__Provided data__

☆ ☆ ☆ ☆

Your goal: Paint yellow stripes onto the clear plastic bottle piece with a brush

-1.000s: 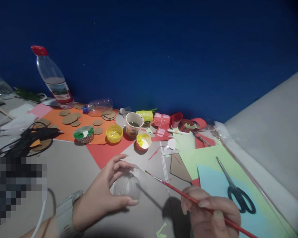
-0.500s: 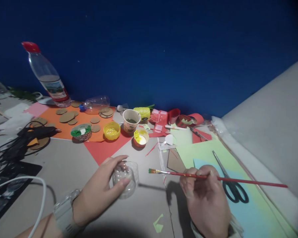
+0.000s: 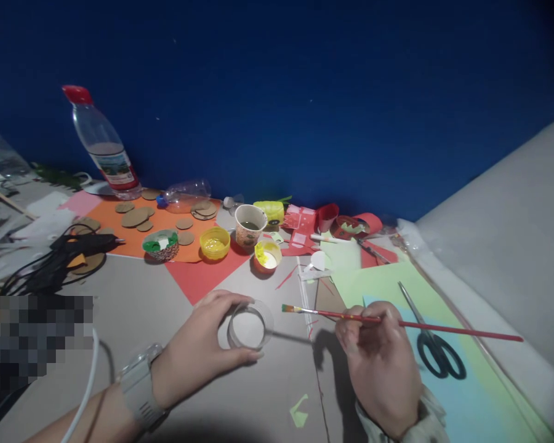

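My left hand (image 3: 203, 341) has its thumb and fingers curved round a clear plastic cut-off bottle piece (image 3: 268, 321), whose round opening shows. In my right hand (image 3: 381, 363), the thumb and fingers pinch a paintbrush (image 3: 337, 314) with a long red handle. Its green-tinted bristles point left, a short gap away from the plastic piece. Beyond the hands stand an orange cup with yellow and white paint (image 3: 268, 261), a yellow cup of yellow paint (image 3: 213, 245), a paper cup of dark liquid (image 3: 250, 229) and a bowl of green and white paint (image 3: 160, 248).
Black scissors (image 3: 438, 354) lie on blue and green paper, right of my right hand. A tall red-capped bottle (image 3: 108, 157) stands at the back left. Cardboard discs (image 3: 135, 217) rest on orange paper. A white cable (image 3: 85, 375) passes by my left forearm. A blue wall (image 3: 305, 111) rises behind.
The plastic piece has turned in my left hand, so its round opening now faces me more. My left fingers have shifted on it. The view has swung slightly left; the brush stays in my right hand.
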Demonstrator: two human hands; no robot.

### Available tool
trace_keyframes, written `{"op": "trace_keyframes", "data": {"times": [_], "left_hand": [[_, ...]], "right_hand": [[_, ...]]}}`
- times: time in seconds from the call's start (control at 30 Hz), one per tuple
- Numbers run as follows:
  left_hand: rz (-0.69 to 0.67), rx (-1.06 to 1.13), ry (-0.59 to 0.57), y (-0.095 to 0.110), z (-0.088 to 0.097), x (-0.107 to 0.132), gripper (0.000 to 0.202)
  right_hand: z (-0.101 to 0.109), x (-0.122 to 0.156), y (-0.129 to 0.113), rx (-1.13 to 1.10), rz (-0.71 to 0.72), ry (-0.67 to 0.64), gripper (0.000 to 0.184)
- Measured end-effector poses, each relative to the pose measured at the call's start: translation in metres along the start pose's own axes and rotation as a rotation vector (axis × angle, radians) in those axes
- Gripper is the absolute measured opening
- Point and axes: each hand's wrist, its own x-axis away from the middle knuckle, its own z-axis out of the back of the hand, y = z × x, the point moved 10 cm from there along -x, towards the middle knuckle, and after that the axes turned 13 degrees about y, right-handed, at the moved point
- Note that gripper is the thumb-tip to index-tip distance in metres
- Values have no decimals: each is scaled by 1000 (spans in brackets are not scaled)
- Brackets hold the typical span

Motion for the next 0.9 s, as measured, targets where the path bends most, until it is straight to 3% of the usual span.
{"op": "trace_keyframes", "data": {"times": [0.27,0.4,0.67,0.9], "left_hand": [[3,85,52,-2,5,1,51],[5,124,33,-7,4,1,40],[1,107,35,-10,3,-1,38],[15,106,13,-5,1,0,55]], "right_hand": [[-3,2,-1,-10,-16,-3,27],[-3,4,-10,-32,27,-17,28],[-2,7,-10,-4,54,6,26],[3,6,-8,27,81,21,26]]}}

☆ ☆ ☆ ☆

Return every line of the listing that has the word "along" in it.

__Response to this exercise__
- Measured end-effector poses, each relative to the pose measured at the call's start: translation in metres along the start pose's own axes and rotation as a rotation vector (axis × angle, radians) in those axes
- Point and axes: each hand's wrist, its own x-axis away from the middle knuckle, its own z-axis out of the back of the hand, y = z × x, the point moved 10 cm from there along -x, towards the middle knuckle, and after that the axes turned 13 degrees about y, right-handed, at the moved point

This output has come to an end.